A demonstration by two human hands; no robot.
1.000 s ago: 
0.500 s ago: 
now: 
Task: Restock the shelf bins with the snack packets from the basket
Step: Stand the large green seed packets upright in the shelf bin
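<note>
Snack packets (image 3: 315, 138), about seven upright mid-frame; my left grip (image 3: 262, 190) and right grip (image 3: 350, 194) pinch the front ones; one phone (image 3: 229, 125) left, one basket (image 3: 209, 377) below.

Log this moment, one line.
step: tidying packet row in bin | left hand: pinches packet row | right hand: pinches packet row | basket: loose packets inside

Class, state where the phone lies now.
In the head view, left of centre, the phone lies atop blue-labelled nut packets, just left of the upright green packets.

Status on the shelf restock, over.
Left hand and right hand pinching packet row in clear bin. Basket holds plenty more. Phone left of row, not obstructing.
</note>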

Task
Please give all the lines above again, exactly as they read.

Answer to this exercise
A demonstration by two human hands; no robot.
1.000 s ago: 
0.500 s ago: 
now: 
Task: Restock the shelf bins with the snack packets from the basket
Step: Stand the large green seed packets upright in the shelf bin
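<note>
Snack packets (image 3: 315, 138), about seven upright mid-frame; my left grip (image 3: 262, 190) and right grip (image 3: 350, 194) pinch the front ones; one phone (image 3: 229, 125) left, one basket (image 3: 209, 377) below.

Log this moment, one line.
step: tidying packet row in bin | left hand: pinches packet row | right hand: pinches packet row | basket: loose packets inside

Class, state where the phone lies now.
In the head view, left of centre, the phone lies atop blue-labelled nut packets, just left of the upright green packets.

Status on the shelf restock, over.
Left hand and right hand pinching packet row in clear bin. Basket holds plenty more. Phone left of row, not obstructing.
</note>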

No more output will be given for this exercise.